Todos estos seres componen un enorme cuadro, con algo de danza macabra, porque todos exhiben la gran herida de la vida, hecha visible. Más y menos que hombres, semejan gárgolas, quimeras, escenas de grotesco que parodian lo que llamamos la vida real. Pero nada es real, y todo está a punto de transformarse en otra cosa, las ideas en plantas–hombres (Gustav Richter), en plantas–repúblicas que arraigan en el polvo de un corazón enamorado (Anne Rutledge); un hombre puede ser su propio epitafio, en forma de rojas manzanas (Conrad Siever).
Pero todavía hay otros seres, más sorprendentes, que no representan ya a seres humanos sino a entidades abstractas, como la Frustración, la Sed de Amor, el Ascenso Místico o el Triunfo Social. A medida que la idea crece con relación a la vida, y a sus expensas, tanto más extraordinario es el monstruo. En esta línea, uno de los poemas más extraordinarios es «Dippold, el óptico», donde Masters condensa su estética. Todo está delante nuestro, bajo apariencias, pero no lo vemos. En la tienda de Dippold se ven las cosas más extraordinarias, cosas que seguramente no están allí, como los paisajes que se mencionan. No hemos tenido ojos para ver, como Petit, pero si los tuviéramos veríamos a todo el universo en una hoja de árbol y a nosotros en él.

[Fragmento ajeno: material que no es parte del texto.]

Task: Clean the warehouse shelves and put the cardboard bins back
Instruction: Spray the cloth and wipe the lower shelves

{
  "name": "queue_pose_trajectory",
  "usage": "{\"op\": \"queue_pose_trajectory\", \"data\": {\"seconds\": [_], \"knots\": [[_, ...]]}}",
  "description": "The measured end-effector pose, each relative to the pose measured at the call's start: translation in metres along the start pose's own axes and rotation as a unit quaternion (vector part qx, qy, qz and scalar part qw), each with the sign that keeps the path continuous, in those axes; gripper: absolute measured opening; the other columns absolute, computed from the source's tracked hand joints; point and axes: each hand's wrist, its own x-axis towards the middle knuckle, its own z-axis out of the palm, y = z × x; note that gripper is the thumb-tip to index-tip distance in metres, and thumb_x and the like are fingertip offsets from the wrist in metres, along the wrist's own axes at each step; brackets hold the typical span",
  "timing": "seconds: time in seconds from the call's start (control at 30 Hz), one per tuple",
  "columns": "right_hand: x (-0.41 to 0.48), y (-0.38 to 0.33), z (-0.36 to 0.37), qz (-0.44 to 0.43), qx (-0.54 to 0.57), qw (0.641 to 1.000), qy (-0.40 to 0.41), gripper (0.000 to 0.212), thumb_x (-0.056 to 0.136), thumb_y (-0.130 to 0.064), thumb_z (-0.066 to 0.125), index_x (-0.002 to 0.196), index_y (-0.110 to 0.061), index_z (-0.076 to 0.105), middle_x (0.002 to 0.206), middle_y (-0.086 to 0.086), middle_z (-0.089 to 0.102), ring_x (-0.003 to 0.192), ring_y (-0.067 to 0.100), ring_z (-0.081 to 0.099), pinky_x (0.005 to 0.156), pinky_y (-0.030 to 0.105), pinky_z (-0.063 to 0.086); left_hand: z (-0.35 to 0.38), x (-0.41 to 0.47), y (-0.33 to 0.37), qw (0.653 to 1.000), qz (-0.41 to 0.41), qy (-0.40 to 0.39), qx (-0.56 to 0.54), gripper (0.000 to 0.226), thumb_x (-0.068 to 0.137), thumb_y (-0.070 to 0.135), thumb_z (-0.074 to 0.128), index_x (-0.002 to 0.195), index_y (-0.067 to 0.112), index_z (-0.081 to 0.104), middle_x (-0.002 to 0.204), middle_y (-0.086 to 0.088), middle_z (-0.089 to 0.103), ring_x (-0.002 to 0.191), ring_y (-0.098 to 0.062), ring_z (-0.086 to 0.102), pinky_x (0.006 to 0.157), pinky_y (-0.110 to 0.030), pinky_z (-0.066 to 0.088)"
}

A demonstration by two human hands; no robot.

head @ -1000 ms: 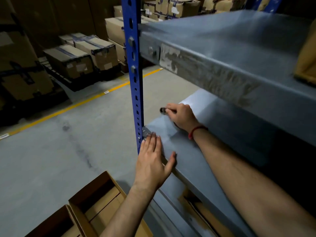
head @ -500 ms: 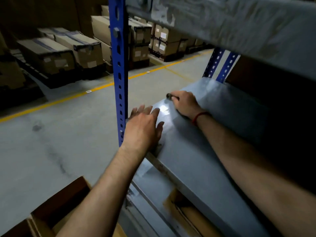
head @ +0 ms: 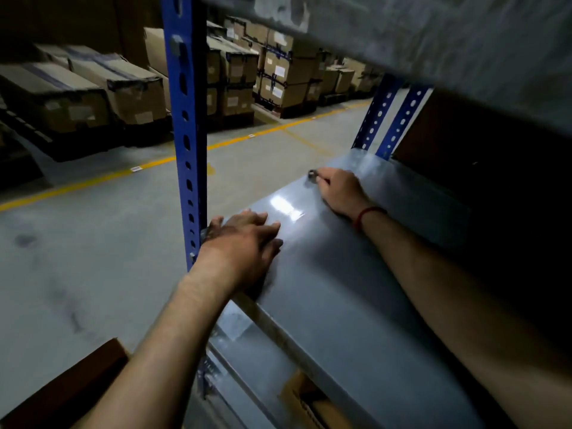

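Right hand [head: 339, 193] slid farther along shelf [head: 340, 289], gripping left-pointing dark tool [head: 312, 175]; left hand [head: 244, 243] lies flat.

Dim light all round. A white glare patch shines on the grey metal shelf [head: 325, 289] between my left hand [head: 244, 246], smeared with blur, and my right hand [head: 340, 190]. Right of that wrist, deep black shadow.
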Motion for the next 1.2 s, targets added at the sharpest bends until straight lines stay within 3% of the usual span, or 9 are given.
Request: {"op": "queue_pose_trajectory", "data": {"seconds": [0.17,0.3,0.4,0.63,0.73,0.83,0.97,1.07,1.2], "knots": [[-0.041,-0.037,-0.006,-0.309,0.138,0.931,-0.135,0.032,0.097,-0.013,0.061,0.129,-0.009,0.065,0.136,0.006,0.061,0.132,0.013,0.052,0.115,0.026,0.036,-0.022,0.051,0.019,0.996,-0.016,0.061,0.056,0.045,0.097,0.058,0.046,0.122,0.025,0.064,0.122,-0.006,0.064,0.115,-0.030,0.058,0.092,-0.039,0.045],[0.013,0.049,-0.019,-0.011,-0.002,0.999,-0.046,0.031,0.102,-0.022,0.051,0.125,-0.011,0.067,0.128,0.012,0.066,0.120,0.029,0.061,0.104,0.034,0.046,0.000,0.068,0.007,0.990,0.094,0.102,0.017,0.039,0.096,0.054,0.052,0.127,0.033,0.061,0.136,0.005,0.057,0.126,-0.022,0.049,0.106,-0.039,0.031],[0.038,0.068,-0.004,0.150,-0.120,0.981,0.006,0.030,0.102,-0.020,0.043,0.110,-0.001,0.066,0.116,0.023,0.067,0.107,0.039,0.060,0.090,0.040,0.048,0.013,0.073,0.004,0.992,0.088,0.081,-0.045,0.053,0.097,0.057,0.048,0.145,0.034,0.048,0.157,0.006,0.039,0.147,-0.019,0.030,0.117,-0.045,0.018],[0.020,0.009,0.002,-0.176,0.048,0.980,-0.077,0.034,0.098,-0.015,0.058,0.131,-0.013,0.064,0.134,0.002,0.062,0.127,0.007,0.053,0.112,0.018,0.035,0.023,0.078,0.002,0.986,0.145,0.071,-0.035,0.049,0.101,0.056,0.038,0.144,0.034,0.049,0.162,0.004,0.029,0.152,-0.020,0.018,0.119,-0.041,0.020],[0.028,0.071,-0.034,0.039,-0.063,0.995,-0.060,0.035,0.105,-0.023,0.047,0.131,-0.005,0.061,0.131,0.018,0.063,0.120,0.029,0.059,0.108,0.028,0.038,0.022,0.076,0.002,0.985,0.155,0.071,-0.036,0.061,0.091,0.060,0.025,0.130,0.028,0.060,0.156,0.004,0.040,0.150,-0.021,0.025,0.113,-0.035,0.025],[0.016,0.114,-0.056,0.297,-0.210,0.931,0.008,0.046,0.106,-0.028,0.041,0.136,0.006,0.048,0.138,0.029,0.050,0.128,0.040,0.049,0.110,0.044,0.037,0.021,0.076,0.003,0.985,0.149,0.078,-0.037,0.072,0.085,0.064,0.015,0.124,0.027,0.062,0.147,0.004,0.049,0.146,-0.021,0.030,0.109,-0.034,0.029],[0.041,0.093,-0.028,0.235,-0.232,0.944,-0.017,0.042,0.107,-0.022,0.035,0.136,0.003,0.051,0.137,0.025,0.053,0.127,0.037,0.050,0.095,0.019,0.046,0.021,0.079,0.003,0.983,0.155,0.092,-0.035,0.083,0.075,0.067,0.004,0.118,0.027,0.064,0.133,0.002,0.057,0.140,-0.021,0.038,0.103,-0.036,0.035],[0.060,0.064,-0.011,0.132,-0.111,0.985,0.008,0.038,0.101,-0.033,0.051,0.119,-0.006,0.069,0.116,0.018,0.070,0.109,0.032,0.063,0.095,0.033,0.051,0.020,0.078,0.002,0.982,0.158,0.092,-0.037,0.082,0.075,0.067,0.006,0.117,0.027,0.064,0.132,0.003,0.057,0.139,-0.022,0.040,0.103,-0.037,0.037],[0.050,0.097,-0.025,0.048,-0.096,0.994,-0.022,0.034,0.098,-0.033,0.059,0.122,-0.011,0.070,0.124,0.010,0.069,0.117,0.025,0.062,0.103,0.028,0.043,0.019,0.078,0.003,0.983,0.159,0.085,-0.044,0.081,0.078,0.067,0.011,0.121,0.025,0.065,0.134,0.001,0.058,0.140,-0.023,0.040,0.105,-0.037,0.038]]}}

El lente de Dippold, que es Masters, permite al cliente de la óptica (al lector) ver, no tanto al mundo, sino dentro de sí mismo. Se ve el pasado, padre, madre, hermanas, el mito (la Virgen), visiones y paisajes y finalmente sólo luz, la claridad del alma. Estas imágenes, esta sugestión de un mundo burbujeante de transformaciones, están dichas con tanta sencillez, y casi con tanto descuido, que casi no se advierten, como si el autor no les diera importancia, con la indiferencia de quien siente que todo lo que existe, versos, poemas, la vida, son palabras o frases de un gran poema celestial en el que sólo debemos ocuparnos de decir nuestra parte adecuadamente (Mrs. George Reece).
Masters creyó ser un ateo y un rebelde; pero para homenajear al Padre Eterno construyó en su honor un modelo del universo, una ciudad que simboliza a la Cristiandad, a la Iglesia, a las herejías, a las doctrinas y a los hombres singulares.
N. del A.: Para la vida de Masters he consultado Twentieth century authors (1967) de Stanley Kunitz y Howard Haycraft, Contemporary American Authors (1949) de Fred Millet y Modern American Poetry (1932) de Louis Untermeyer, donde está la opinión citada en el texto. Las de Randall Jarrell son de The third book of criticism (1969); en el texto he utilizado frecuentemente la traducción de la Antología de Spoon River (1979) que hizo Alberto Girri, que en su prólogo formula agudas y sugerentes observaciones.